130 kleine und mittelständische Unternehmen, Handwerker, Hausverwalter, Rechtsanwälte, IT-Berater und Unimitarbeiter sind zu der Veranstaltung in der Alten Fleiwa gekommen. Alle wollen ihre Fragen an Barbara Thiel loswerden. Die Landesbeauftragte für Datenschutz reist seit Mitte 2017 durch Niedersachsen, um Antworten zu geben. Geändert habe sich seit 1983 mit Inkrafttreten des Volkszählungsurteils in diesem Jahr besonders die Informations- und Dokumentationspflicht, sagt sie. Konkret bedeutet das, dass Unternehmen Rechenschaft über ihre Datenerfassungen ablegen und damit verbundene Risiken schätzen können müssen. Etwa, ob ein Hackerangriff Mitarbeiter- oder Kundendaten transparent macht.
„Stolpersteine gibt es etliche“, sagt Barbara Thiel. Immer wieder gingen Anrufe in der Landesbehörde ein mit dem Geständnis „uns ist ’ne Datenpanne unterlaufen“. 200 seien es seit Mai gewesen. 2017 waren es noch 20. Die Angst vor Bußgeldern sei hoch. Dennoch passieren immer wieder nicht unerhebliche Fehler. „Die Hausverwaltungen haben viel Mist gemacht“, sagt Jürgen Taeger.
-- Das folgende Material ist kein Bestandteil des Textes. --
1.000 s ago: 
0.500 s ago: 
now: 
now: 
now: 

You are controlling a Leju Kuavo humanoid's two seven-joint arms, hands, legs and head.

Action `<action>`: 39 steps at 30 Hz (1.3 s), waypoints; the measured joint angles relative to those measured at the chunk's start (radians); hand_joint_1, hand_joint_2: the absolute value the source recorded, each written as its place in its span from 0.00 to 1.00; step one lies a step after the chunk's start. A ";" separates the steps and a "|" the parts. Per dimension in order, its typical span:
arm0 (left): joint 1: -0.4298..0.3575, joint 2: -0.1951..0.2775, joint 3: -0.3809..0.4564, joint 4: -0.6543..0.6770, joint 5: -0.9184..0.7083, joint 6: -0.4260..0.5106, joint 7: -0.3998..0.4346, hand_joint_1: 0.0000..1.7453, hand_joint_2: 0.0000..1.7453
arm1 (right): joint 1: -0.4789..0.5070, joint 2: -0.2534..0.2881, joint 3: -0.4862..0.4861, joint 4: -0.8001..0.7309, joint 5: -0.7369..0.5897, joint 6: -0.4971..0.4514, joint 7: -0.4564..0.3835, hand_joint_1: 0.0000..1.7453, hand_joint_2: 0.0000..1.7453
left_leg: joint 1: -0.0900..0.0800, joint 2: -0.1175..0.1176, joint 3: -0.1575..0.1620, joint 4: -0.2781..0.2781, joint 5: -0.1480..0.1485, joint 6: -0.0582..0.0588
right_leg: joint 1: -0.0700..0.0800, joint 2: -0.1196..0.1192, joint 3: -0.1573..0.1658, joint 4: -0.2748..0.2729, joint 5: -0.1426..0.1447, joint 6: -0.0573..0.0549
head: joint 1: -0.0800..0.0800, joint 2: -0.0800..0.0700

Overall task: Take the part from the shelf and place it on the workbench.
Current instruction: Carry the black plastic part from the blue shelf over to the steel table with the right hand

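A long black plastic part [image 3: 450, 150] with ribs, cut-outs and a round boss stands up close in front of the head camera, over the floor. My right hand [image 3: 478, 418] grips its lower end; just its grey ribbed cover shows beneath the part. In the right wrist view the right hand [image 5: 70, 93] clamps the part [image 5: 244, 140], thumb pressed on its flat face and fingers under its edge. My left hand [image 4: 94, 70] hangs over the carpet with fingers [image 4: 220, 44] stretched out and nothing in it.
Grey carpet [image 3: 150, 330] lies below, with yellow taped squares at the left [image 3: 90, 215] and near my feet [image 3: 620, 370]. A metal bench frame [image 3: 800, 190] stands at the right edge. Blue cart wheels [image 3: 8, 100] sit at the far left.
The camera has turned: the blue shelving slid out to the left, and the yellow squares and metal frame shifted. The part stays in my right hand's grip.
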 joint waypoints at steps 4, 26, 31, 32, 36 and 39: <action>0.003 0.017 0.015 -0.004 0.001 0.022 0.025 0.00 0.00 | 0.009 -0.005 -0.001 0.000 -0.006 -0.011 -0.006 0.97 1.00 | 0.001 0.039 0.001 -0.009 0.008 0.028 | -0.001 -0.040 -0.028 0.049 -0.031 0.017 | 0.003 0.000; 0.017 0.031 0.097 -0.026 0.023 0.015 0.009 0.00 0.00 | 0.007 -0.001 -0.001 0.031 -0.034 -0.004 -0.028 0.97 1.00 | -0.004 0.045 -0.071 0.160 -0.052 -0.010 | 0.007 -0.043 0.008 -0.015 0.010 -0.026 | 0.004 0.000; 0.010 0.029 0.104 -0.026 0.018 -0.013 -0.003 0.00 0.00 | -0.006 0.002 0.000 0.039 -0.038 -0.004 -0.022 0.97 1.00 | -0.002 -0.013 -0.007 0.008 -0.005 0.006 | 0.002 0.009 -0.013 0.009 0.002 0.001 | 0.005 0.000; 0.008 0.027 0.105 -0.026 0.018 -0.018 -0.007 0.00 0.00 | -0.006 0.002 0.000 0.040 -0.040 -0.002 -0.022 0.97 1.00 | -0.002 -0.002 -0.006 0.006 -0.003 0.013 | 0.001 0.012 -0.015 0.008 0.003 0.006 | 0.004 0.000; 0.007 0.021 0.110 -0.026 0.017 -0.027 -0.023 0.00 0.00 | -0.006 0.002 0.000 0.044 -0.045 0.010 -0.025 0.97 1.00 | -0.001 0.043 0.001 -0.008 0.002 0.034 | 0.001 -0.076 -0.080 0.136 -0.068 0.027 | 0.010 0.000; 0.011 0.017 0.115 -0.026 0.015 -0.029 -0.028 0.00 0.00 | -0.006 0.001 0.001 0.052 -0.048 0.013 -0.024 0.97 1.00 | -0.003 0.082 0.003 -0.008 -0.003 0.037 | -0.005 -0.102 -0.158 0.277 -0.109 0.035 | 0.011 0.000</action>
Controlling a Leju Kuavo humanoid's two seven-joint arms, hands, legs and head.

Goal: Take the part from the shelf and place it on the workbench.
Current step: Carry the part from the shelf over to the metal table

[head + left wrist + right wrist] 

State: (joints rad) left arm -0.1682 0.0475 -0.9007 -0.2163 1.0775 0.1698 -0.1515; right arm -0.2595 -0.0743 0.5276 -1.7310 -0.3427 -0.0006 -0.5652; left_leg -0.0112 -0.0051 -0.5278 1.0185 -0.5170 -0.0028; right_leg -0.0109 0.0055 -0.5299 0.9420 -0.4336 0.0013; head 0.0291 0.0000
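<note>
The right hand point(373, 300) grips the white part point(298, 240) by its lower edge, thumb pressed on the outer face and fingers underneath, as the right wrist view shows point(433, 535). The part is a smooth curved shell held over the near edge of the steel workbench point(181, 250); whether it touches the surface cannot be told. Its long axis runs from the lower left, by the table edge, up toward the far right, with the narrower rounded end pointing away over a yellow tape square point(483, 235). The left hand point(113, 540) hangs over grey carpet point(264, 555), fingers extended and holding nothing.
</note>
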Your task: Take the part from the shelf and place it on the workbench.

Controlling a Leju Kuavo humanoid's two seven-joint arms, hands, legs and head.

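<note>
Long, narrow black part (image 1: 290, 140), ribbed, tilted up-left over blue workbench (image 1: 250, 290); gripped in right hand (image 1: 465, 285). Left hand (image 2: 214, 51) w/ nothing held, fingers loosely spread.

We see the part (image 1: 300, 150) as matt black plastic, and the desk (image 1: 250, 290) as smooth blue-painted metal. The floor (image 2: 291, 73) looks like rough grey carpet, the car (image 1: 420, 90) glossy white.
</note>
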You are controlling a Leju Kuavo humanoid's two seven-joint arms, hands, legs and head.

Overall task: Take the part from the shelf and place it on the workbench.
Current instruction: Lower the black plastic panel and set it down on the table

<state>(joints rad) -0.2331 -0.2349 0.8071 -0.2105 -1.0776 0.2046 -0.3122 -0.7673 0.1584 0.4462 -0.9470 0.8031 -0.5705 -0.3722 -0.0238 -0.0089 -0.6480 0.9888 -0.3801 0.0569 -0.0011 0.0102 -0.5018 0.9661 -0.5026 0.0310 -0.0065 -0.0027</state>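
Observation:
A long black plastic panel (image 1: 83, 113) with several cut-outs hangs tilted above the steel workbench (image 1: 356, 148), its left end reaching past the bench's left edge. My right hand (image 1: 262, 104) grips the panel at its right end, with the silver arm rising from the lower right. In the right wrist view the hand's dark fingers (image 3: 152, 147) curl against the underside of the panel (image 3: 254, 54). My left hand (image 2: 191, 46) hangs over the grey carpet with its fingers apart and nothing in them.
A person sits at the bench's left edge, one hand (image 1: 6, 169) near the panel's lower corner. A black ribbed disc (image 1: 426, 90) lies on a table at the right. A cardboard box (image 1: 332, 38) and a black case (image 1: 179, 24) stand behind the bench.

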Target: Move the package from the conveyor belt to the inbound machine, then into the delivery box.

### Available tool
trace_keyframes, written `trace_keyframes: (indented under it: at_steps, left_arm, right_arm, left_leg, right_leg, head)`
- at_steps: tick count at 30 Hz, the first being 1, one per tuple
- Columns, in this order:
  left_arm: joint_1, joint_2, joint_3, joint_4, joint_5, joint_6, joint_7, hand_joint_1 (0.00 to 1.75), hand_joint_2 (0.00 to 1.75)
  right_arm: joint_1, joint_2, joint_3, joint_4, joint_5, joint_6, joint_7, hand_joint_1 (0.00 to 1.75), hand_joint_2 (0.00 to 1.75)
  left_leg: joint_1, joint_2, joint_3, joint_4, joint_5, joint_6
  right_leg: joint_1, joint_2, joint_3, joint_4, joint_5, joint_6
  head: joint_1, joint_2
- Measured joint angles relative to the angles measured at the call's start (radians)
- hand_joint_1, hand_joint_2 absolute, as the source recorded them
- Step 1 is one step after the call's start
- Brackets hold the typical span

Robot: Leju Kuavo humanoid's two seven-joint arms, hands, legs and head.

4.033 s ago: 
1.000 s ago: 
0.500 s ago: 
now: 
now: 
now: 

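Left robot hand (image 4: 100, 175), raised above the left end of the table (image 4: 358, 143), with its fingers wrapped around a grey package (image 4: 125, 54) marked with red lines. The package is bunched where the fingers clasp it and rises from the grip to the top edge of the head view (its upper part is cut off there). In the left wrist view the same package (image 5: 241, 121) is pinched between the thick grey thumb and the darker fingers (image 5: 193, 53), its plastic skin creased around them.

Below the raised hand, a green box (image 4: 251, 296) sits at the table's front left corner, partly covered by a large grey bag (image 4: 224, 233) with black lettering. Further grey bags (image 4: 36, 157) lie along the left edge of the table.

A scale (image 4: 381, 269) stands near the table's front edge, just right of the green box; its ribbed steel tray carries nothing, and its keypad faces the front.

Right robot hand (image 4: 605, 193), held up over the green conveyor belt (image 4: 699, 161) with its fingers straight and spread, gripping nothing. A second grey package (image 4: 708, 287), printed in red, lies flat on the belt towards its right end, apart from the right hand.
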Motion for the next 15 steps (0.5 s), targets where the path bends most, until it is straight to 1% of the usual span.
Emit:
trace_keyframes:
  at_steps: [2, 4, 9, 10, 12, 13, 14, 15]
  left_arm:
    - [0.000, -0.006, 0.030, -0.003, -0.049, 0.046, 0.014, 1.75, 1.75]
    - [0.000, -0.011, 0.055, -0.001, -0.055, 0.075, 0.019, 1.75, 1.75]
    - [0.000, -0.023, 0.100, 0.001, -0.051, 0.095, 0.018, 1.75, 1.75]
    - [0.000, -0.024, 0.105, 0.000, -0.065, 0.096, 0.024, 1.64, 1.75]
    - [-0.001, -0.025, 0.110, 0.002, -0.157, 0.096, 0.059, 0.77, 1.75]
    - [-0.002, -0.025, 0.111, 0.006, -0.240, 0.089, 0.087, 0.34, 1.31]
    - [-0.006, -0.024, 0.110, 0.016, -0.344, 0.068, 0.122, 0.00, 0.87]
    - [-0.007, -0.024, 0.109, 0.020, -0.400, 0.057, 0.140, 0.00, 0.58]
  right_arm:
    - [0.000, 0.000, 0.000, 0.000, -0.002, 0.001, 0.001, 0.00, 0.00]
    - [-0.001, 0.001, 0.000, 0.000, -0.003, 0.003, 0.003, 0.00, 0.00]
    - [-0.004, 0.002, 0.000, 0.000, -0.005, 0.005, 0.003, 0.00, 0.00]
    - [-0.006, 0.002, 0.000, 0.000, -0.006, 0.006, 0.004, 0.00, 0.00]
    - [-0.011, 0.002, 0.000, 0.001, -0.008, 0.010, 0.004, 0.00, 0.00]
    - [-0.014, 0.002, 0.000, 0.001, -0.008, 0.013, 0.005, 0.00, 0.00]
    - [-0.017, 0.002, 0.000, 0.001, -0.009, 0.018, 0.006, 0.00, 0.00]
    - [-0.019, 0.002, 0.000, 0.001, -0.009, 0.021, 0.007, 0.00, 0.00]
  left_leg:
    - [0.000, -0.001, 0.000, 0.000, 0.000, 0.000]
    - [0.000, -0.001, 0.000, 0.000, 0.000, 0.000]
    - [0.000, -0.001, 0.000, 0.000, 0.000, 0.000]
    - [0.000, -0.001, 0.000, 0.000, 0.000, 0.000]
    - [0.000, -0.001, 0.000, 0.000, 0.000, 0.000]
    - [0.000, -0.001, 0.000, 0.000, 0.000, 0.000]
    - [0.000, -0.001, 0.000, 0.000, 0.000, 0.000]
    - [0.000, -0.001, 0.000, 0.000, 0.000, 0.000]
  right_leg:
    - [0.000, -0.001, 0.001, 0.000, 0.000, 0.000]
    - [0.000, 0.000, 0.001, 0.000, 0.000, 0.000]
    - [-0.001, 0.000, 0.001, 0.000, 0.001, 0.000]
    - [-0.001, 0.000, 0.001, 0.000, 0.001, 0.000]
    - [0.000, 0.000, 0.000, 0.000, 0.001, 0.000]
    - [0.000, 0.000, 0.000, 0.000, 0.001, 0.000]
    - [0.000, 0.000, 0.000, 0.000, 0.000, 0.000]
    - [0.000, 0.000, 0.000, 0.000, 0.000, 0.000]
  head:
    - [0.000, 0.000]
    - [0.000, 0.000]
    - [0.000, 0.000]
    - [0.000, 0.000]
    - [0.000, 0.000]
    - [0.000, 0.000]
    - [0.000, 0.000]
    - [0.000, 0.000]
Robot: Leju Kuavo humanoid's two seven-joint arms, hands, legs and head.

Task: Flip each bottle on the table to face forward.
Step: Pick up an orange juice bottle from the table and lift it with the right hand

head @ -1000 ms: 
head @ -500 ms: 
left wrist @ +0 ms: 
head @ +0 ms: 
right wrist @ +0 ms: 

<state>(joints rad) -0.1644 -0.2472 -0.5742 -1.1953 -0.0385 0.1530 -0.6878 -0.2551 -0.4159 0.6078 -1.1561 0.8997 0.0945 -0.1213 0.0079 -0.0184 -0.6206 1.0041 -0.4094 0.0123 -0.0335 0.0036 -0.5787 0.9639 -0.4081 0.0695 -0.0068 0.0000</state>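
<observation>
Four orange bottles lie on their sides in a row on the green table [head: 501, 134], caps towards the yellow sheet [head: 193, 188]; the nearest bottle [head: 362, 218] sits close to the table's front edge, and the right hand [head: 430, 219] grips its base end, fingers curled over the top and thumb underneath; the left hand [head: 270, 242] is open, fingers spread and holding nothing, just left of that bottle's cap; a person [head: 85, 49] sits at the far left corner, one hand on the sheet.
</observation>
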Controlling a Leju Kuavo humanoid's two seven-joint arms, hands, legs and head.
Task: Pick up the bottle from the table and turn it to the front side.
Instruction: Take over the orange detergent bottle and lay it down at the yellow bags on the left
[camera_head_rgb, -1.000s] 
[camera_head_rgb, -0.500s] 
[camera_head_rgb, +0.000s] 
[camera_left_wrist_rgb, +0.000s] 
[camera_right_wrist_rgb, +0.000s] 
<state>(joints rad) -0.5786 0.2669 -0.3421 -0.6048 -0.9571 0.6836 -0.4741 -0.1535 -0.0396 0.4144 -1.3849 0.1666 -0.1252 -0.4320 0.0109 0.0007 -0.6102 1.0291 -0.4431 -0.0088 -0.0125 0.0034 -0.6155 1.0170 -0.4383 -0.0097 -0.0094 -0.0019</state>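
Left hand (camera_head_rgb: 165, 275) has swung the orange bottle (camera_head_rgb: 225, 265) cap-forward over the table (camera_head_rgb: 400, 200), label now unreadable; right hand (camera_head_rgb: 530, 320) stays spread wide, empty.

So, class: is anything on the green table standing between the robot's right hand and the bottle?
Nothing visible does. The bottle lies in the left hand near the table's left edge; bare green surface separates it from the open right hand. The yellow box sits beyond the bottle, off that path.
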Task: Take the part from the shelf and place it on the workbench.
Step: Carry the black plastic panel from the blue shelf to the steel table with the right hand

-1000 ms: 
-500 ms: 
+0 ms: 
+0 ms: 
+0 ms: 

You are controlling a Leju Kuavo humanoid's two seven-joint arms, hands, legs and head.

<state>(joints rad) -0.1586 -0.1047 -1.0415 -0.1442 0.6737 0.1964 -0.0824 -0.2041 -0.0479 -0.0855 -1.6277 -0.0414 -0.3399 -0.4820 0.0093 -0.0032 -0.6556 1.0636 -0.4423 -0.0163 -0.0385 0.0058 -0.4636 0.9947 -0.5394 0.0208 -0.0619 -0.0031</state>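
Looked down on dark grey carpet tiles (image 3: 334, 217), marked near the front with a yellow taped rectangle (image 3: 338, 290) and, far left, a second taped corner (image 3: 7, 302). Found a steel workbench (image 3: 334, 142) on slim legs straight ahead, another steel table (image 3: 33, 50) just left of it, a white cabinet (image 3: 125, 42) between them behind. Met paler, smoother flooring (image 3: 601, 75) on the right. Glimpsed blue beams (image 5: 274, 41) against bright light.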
Da wären Einwilligungserklärungen verlangt worden, um die Daten der Mieter bei notwendigen Reparaturen an Handwerker weitergeben zu dürfen. „So von wegen: wenn bei Ihnen ein Rohrbruch ist, kommt sonst keiner“, sagt der Professor kopfschüttelnd.
In Oldenburg sei der Beratungsbedarf sehr hoch, da es so viele kleine und mittlere Unternehmen gäbe. „Die haben meist gar keinen Datenschutzbeauftragten, wie es in größeren Unternehmen üblich ist“, sagt Barbara Thiel.
„Die wissen oft schon nicht, ab wann sie Daten löschen sollen oder müssen.“Etliche Fragezeichen täten sich auch beim Thema Videoüberwachung auf. Die Landesbeauftragte erklärt an simplen Beispielen: „Landet ein verschlossener Brief im falschen Kasten, ist das noch kein Fauxpas. Wird beim Versenden einer E-Mail Cc und Bcc vertauscht und der Empfänger bekommt zehn Adressen mitgeschickt, ist das eine Datenpanne.“Geändert haben sich mit der neuen Verordnung auch internationale Gesetze, so wird eine Firma wie Facebook mit Niederlassung in Deutschland generell auch nach deutschem Recht behandelt. Bei grenzüberschreitenden Fällen wird der europäische Datenschutzausschuss eingeschaltet.
So weit über den Tellerrand gucken werden die Teilnehmer des Oldenburger Infotages vermutlich nicht wollen. Vor der eigenen Haustür gibt es genug zu tun. Betroffen von den Neuerungen sind auch Vereine. „Theoretisch brauchen jene mit ab zehn erfassten Beschäftigten auch schon einen Datenschutzbeauftragten“, sagt Thiel. Mit 4200 Anliegen seien im zweiten Quartal Unternehmen und Bürger in ihrer Landesbehörde aufgelaufen – im ersten Quartal waren es 1300. Privatpersonen erkundigten sich häufig nach Datenschutz in Arztpraxen, die Veröffentlichung von Fotos oder das vergebliche Abbestellen von werbebasierten Newslettern.
Ob Öffentlichkeit und Wirtschaftsunternehmen – auf ihrer beruflichen Website beantworte sie brennende Fragen. Etwa, wie teuer dem Bäcker um die Ecke der Datendiebstahl zu stehen kommen wird.